Objective In the tumour microenvironment, critical drivers of immune escape include the oncogenic activity of the tumour cell-intrinsic osteopontin (OPN), the expression of programmed death ligand 1 (PD-L1) and the expansion of tumour-associated macrophages (TAMs). We investigated the feasibility of targeting these pathways as a therapeutic option in hepatocellular carcinoma (HCC) mouse models.

Design We analysed the number of tumour-infiltrating immune cells and the inflammatory immune profiles in chemically induced liver tumour isolated from wild-type and OPNknockout (KO) mice. In vitro cell cocultures were further conducted to investigate the crosstalk between TAMs and HCC cells mediated by OPN, colony stimulating factor-1 (CSF1) and CSF1 receptor (CSF1R). The in vivo efficacy of anti-PD-L1 and CSF1/CSF1R inhibition was evaluated in OPN overexpressing subcutaneous or orthotopic mouse model of HCC.

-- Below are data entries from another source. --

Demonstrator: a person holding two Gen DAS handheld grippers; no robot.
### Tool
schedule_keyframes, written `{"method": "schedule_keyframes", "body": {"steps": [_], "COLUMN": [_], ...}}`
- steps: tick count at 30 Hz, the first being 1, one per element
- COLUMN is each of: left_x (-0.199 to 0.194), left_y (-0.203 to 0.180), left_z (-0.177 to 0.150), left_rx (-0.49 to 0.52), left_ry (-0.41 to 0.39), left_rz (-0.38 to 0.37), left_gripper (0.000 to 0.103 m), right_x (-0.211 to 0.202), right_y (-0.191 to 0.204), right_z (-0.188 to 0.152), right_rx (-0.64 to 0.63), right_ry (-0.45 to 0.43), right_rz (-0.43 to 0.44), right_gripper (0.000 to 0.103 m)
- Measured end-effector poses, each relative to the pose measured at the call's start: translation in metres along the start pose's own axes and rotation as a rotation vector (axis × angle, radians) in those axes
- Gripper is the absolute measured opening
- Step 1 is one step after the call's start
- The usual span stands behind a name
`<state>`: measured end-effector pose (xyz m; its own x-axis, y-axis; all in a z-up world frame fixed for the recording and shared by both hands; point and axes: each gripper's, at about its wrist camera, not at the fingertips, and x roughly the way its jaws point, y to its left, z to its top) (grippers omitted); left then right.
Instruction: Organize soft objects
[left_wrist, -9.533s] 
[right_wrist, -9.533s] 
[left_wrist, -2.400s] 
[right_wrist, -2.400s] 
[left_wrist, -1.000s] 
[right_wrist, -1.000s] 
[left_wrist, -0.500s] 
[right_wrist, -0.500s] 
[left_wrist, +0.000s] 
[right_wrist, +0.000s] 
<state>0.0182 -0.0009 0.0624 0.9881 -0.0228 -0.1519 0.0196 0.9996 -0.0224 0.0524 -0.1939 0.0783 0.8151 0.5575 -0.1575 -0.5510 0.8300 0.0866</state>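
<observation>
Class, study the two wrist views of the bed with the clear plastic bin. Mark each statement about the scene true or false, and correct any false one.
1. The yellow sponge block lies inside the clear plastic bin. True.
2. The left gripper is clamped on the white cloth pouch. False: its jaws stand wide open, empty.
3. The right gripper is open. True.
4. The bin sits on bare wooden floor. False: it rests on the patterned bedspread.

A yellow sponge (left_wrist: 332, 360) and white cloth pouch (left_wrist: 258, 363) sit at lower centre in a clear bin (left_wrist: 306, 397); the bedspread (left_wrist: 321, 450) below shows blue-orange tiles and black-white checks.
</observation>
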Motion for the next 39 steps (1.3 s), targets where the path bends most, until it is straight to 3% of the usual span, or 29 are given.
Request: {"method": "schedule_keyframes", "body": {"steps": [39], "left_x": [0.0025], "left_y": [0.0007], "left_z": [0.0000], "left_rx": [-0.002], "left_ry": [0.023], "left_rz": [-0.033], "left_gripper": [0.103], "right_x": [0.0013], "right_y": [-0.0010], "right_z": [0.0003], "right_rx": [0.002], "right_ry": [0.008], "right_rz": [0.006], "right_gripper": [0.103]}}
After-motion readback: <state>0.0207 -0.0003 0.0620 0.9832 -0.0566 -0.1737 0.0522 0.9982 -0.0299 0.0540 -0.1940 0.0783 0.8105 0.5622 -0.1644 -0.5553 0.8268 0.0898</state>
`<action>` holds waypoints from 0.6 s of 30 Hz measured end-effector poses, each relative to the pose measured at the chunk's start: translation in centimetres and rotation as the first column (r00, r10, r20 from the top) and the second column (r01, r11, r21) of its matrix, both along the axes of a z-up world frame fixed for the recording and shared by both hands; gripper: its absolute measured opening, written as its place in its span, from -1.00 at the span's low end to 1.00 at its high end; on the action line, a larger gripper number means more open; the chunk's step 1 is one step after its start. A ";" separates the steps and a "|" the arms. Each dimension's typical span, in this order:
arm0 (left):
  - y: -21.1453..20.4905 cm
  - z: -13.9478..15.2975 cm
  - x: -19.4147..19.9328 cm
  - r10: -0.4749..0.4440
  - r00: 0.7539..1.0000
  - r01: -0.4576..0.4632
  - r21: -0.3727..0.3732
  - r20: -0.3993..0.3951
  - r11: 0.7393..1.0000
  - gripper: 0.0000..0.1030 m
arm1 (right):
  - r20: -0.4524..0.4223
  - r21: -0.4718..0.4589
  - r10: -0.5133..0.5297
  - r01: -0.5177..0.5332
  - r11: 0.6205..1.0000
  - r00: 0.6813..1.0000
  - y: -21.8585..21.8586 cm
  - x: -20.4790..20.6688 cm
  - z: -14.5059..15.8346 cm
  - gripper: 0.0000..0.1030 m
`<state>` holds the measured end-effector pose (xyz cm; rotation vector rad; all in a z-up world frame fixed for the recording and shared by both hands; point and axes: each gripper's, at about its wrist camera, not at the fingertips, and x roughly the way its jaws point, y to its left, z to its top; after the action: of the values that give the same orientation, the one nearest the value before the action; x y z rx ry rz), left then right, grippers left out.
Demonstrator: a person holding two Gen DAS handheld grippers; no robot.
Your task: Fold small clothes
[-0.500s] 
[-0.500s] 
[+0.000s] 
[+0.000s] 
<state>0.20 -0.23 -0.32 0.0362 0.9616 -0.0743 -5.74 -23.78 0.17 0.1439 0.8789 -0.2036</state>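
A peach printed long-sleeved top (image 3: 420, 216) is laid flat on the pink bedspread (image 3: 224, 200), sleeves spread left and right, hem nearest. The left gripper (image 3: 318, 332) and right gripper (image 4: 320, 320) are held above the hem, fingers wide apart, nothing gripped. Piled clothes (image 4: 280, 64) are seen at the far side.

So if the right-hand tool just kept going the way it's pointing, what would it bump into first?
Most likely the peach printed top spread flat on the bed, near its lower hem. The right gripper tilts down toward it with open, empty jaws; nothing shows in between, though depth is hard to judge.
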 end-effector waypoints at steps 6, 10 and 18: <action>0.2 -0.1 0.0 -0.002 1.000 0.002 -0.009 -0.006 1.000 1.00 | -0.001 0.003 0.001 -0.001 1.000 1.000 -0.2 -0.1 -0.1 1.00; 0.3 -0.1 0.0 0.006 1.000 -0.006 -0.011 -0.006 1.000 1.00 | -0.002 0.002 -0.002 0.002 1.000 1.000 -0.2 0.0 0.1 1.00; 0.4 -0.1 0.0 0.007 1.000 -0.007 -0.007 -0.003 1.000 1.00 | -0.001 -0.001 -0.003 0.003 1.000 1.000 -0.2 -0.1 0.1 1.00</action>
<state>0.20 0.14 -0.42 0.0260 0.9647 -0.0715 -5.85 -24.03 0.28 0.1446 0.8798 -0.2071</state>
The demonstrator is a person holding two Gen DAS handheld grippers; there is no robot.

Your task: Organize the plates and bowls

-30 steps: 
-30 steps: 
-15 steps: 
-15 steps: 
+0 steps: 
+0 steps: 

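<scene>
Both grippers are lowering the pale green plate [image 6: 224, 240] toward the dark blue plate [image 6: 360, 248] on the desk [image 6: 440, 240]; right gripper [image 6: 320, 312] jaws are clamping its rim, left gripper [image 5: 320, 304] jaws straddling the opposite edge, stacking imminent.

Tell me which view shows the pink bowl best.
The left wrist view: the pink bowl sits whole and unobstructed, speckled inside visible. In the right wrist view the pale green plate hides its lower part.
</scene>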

Results The numbers of TAMs, as well as the expression levels of M2 macrophage markers and PD-L1 were significantly decreased, but the levels of cytokines produced by T-helper 1 (Th1) cells were upregulated in tumour tissues from OPN KO mice compared with that from the controls. In addition, we observed a positive association between the OPN and PD-L1 expression, and OPN expression and TAM infiltration in tumour tissues from patients with HCC. We further demonstrated that OPN facilitates chemotactic migration, and alternative activation of macrophages, and promotes the PD-L1 expression in HCC via activation of the CSF1-CSF1R pathway in macrophages. Combining anti-PD-L1 and CSF1R inhibition elicited potent antitumour activity and prolonged survival of OPNhigh tumour-bearing mice. Histological, flow cytometric and ELISA revealed increased CD8+ T cell infiltration, reduced TAMs and enhanced Th1/Th2 cytokine balance in multiple mouse models of HCC.

Conclusions OPN/CSF1/CSF1R axis plays a critical role in the immunosuppressive nature of the HCC microenvironment. Blocking CSF1/CSF1R prevents TAM trafficking and thereby enhances the efficacy of immune checkpoint inhibitors for the treatment of HCC.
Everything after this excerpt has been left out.